Environ une personne sur 500 au Royaume-Uni est atteinte de cardiomyopathie hypertrophique (CMH). Des complications graves, telles que des troubles du rythme cardiaque pouvant entraîner un arrêt cardiaque ou une mort subite, peuvent être provoquées par cette pathologie.
Actuellement, deux tiers des diagnostics concernent des hommes, bien que la prévalence soit estimée similaire chez les femmes. Pour chaque huit personnes identifiées avec une possible CMH en utilisant le seuil actuel, une seule était une femme. Les personnes identifiées étaient également beaucoup plus grandes, présentent une masse corporelle et un âge et plus important que la moyenne de la population. Aucun test unique standardisé n’est utilisé pour confirmer la CMH. Une variété de tests et d’examens d’imagerie est évaluée, l’épaisseur de la paroi du ventricule gauche étant considérée comme un paramètre clé.
Depuis 50 ans, le seuil de 15 millimètres d’épaississement de cette paroi est appliqué à tous les patients pour le diagnostic. Ce seuil, établi à partir de recherches des années 1970, ignore les variations liées à l’âge, au sexe ou à la taille.
Les chercheurs ont utilisé un outil d’intelligence artificielle développé pour analyser les IRM cardiaques avec une plus grande précision et en beaucoup moins de temps qu’un humain. Ceci a permis de déterminer ce qui constitue une épaisseur normale pour les personnes en fonction de l’âge, du genre et de la taille.
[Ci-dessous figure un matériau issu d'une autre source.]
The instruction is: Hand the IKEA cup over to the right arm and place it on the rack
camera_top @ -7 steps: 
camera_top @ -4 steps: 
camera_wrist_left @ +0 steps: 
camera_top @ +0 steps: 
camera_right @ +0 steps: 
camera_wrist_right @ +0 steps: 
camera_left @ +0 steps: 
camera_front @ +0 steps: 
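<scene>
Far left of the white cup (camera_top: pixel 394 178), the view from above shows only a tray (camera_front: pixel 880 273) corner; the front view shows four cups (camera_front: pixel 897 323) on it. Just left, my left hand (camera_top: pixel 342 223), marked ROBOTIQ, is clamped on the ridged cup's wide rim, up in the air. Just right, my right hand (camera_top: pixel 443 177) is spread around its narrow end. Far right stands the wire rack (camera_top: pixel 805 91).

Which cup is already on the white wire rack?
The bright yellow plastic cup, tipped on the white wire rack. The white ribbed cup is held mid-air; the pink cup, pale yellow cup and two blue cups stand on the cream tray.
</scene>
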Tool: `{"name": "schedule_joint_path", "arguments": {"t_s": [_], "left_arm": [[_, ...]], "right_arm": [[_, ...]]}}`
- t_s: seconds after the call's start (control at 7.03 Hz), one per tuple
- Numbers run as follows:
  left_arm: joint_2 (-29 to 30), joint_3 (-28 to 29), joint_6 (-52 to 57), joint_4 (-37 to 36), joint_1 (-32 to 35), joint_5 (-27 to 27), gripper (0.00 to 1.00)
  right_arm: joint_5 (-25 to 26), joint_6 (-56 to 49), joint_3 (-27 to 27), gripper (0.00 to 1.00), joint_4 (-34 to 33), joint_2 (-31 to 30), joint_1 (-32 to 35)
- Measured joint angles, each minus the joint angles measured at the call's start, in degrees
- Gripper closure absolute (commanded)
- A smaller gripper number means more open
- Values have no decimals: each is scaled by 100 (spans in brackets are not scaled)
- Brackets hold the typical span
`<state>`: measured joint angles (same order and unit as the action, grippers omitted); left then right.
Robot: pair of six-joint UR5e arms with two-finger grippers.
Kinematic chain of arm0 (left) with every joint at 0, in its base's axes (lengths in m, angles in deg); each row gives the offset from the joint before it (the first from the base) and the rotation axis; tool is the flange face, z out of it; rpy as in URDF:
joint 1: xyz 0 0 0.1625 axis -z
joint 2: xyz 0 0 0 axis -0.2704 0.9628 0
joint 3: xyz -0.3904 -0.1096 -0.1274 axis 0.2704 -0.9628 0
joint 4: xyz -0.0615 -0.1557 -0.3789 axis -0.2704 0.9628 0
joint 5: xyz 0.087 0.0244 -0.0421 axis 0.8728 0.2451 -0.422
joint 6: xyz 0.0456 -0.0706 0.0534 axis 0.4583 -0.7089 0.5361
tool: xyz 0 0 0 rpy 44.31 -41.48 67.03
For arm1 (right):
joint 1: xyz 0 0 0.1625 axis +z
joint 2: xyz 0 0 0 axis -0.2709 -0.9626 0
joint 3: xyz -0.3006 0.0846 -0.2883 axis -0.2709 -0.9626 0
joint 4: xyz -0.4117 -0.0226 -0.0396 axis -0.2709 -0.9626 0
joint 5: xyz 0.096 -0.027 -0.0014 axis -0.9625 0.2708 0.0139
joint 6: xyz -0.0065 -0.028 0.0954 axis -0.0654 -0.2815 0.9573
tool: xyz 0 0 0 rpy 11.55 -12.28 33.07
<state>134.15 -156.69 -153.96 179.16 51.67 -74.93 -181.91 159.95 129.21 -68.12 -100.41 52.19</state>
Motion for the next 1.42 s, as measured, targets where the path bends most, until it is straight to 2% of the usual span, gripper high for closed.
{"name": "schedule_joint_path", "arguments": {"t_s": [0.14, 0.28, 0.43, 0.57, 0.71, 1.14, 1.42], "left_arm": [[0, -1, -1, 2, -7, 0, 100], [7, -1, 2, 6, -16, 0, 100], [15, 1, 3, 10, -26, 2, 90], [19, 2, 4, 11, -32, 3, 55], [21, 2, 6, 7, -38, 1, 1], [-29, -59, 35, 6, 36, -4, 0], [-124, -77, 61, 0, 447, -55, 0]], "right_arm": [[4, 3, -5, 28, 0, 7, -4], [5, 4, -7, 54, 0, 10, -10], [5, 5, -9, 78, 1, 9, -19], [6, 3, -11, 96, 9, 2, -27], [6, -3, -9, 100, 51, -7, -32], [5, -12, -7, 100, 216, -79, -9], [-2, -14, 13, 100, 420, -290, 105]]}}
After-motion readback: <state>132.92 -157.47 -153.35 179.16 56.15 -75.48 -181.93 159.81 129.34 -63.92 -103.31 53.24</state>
Ces seuils adaptés ont été définis grâce à l’analyse de 5 000 IRM de cœurs sains, puis validés sur des cohortes de patients. L'application des nouveaux seuils personnalisés a permis de réduire le nombre total de diagnostics, suggérant une diminution des erreurs. De plus, la répartition hommes-femmes a été mieux équilibrée, avec 44 % des cas identifiés concernant des femmes, reflétant une prévalence plus réaliste de la CMH.
L’intégration de ces seuils personnalisés, adaptée aux échocardiogrammes, pourrait transformer les pratiques cliniques en Europe et aux États-Unis.